The reference counting cannot be easily done for such pages in real
mode (when MMU is off) so we added a hash table of huge pages.
It is populated in virtual mode and get_page is called just once
per a huge page. Real mode handlers check if the requested page is
in the hash table, then no reference counting is done, otherwise
an exit to virtual mode happens. The hash table is released at KVM
exit.
At the moment the fastest card available for tests uses up to 9 huge
pages so walking through this hash table does not cost much.
However this can change and we may want to optimize this.
Signed-off-by: Paul Mackerras <[email protected]>
Signed-off-by: Alexey Kardashevskiy <[email protected]>
---
Changes:
2013/07/12:
* removed multiple #ifdef IOMMU_API as IOMMU_API is always enabled
for KVM_BOOK3S_64
2013/06/27:
* list of huge pages replaces with hashtable for better performance
* spinlock removed from real mode and only protects insertion of new
huge [ages descriptors into the hashtable
2013/06/05:
* fixed compile error when CONFIG_IOMMU_API=n
2013/05/20:
* the real mode handler now searches for a huge page by gpa (used to be pte)

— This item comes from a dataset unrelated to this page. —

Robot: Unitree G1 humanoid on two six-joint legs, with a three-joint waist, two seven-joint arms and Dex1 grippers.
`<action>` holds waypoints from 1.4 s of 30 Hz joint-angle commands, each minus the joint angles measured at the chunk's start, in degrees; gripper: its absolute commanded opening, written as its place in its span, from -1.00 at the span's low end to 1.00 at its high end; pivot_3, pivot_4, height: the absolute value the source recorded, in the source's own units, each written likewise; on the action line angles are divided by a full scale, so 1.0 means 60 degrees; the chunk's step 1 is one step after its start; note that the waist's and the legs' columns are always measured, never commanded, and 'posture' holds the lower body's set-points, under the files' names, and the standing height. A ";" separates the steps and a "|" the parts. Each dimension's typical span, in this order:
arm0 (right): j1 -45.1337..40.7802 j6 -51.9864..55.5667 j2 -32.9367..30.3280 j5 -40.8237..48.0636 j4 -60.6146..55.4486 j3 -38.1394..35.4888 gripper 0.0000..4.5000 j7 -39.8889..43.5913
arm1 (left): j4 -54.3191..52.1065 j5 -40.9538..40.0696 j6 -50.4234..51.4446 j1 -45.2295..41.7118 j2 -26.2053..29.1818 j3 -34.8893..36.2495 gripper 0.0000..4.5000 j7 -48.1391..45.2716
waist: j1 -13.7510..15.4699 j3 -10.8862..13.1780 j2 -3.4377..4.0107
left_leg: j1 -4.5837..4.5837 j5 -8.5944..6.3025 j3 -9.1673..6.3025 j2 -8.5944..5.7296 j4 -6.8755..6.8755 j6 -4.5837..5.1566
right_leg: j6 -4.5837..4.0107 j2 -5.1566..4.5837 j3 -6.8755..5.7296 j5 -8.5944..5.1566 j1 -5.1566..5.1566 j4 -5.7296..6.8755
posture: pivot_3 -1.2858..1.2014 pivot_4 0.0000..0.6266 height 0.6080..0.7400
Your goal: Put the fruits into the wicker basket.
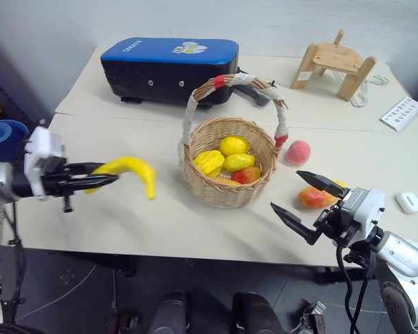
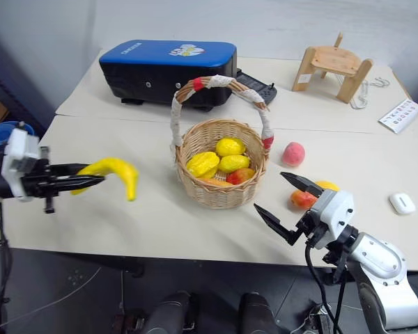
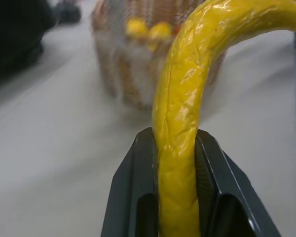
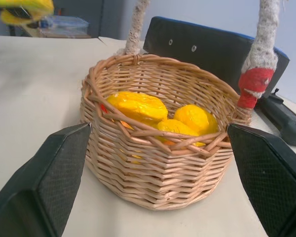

* the virtual mode handler prints warning if it is called twice for the same
huge page as the real mode handler is expected to fail just once - when a huge
page is not in the list yet.
* the huge page is refcounted twice - when added to the hugepage list and
when used in the virtual mode hcall handler (can be optimized but it will
make the patch less nice).
Signed-off-by: Alexey Kardashevskiy <[email protected]>
---
arch/powerpc/include/asm/kvm_host.h | 25 ++++++++
arch/powerpc/kernel/iommu.c | 6 +-
arch/powerpc/kvm/book3s_64_vio.c | 123 ++++++++++++++++++++++++++++++++++--
arch/powerpc/kvm/book3s_64_vio_hv.c | 32 +++++++++-
4 files changed, 176 insertions(+), 10 deletions(-)
diff --git a/arch/powerpc/include/asm/kvm_host.h b/arch/powerpc/include/asm/kvm_host.h
index 4eeaf7d..c57b25a 100644
--- a/arch/powerpc/include/asm/kvm_host.h
+++ b/arch/powerpc/include/asm/kvm_host.h
@@ -31,6 +31,7 @@
#include <linux/list.h>
#include <linux/atomic.h>
#include <linux/tracepoint.h>
+#include <linux/hashtable.h>
#include <asm/kvm_asm.h>
#include <asm/processor.h>
#include <asm/page.h>
@@ -183,9 +184,33 @@ struct kvmppc_spapr_tce_table {
u32 window_size;
struct iommu_group *grp; /* used for IOMMU groups */
struct vfio_group *vfio_grp; /* used for IOMMU groups */
+ DECLARE_HASHTABLE(hash_tab, ilog2(64)); /* used for IOMMU groups */
+ spinlock_t hugepages_write_lock; /* used for IOMMU groups */
struct page *pages[0];
};
+/*
+ * The KVM guest can be backed with 16MB pages.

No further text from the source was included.